After their humiliating defeat at Poitiers coupled with the loss of their sovereign as an English prisoner, France sued for peace by means of the Treaty of Brétigny in 1360AD.  In the treaty, France ceded to the English Crown all its ancestral Angevin possessions along with substantial gains in Maine and Ponthieu, a foothold in the now-English client state of Brittany, and the port city of Calais along with its surrounding lands.  In return, Edward III curiously dropped his claim to the throne of France and promised a truce with the House of Valois.  In just 23 years, England had burst onto the scene of Continental politics as a first-rate power and the military exploits of Edward’s armies were now the talk of Christendom.  This is in no small way due to the archers that bore the Cross of St.
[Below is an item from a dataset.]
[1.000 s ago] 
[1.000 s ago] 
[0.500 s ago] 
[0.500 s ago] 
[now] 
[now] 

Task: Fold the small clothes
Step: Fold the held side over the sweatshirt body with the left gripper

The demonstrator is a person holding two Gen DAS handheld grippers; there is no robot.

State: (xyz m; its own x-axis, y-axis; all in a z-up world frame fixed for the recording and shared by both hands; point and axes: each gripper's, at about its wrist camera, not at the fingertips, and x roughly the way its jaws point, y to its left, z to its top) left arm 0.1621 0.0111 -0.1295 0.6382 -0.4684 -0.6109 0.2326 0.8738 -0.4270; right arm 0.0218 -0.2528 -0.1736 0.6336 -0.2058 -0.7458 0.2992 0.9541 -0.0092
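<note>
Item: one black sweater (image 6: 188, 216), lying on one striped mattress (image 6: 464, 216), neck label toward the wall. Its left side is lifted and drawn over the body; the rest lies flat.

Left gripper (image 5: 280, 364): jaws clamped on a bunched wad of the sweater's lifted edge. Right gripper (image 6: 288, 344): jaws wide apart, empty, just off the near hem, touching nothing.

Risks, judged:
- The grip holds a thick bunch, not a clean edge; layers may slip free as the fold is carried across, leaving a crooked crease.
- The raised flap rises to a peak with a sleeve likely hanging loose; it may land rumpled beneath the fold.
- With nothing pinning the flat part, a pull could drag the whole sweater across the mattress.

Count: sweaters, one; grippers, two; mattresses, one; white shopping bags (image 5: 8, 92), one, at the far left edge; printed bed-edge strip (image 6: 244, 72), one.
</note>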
George.  But, who were these men?  Military history often focuses much of its attention to weapons and tactics at the expense of investigating the human warriors who employed them.  Fortunately, a plethora of sources contemporary to the men who carried their warbows onto the fields of France, Spain, Italy, and the British Isles still exist today and have given valuable insight to scholars in our times as to who these intrepid adventurers were.

France post 1360AD - English lands shown in red and pink and English allies and dependencies shown in white and yellow.
Due to the military reforms enacted by Edward I and his successors, English armies deviated from the old Continental systems of feudal obligation and conscripted levies and adopted what might today be called a more volunteer “citizen army” concept.  This concept was not that strange to England, however, as it had roots in the ancient Anglo-Saxon Fyrd system that predated the Norman Conquest.  Starting with Longshanks, the Crown issued Assizes of Arms that, more or less, divided all men of military age (15 through 60 years old) into their respective social classes based on their total property value.  Then, accompanying Statutes would mandate what sort of weaponry and equipment should be maintained by men in those brackets.  Take this example from the Statute of Winchester (1284AD):

“Every man between fifteen years and sixty years shall be assessed and sworn to armour according to the quantity of their lands and goods ; that is to wit from £15 land or 40 marks* goods a hauberk, sword, knife, and a horse: £10 land or 20 marks goods a hauberk, sword, and a knife … and he that have less than 20 marks in goods shall have swords, knives, and other less weapons: and all others that may shall have bows and arrows out of the Forest and in the forest bows and boults. And that view of armour shall be made every year two times.”
(*A “mark” in Medieval England equaled 13 shillings and 4 pence – roughly two thirds of a Pound sterling)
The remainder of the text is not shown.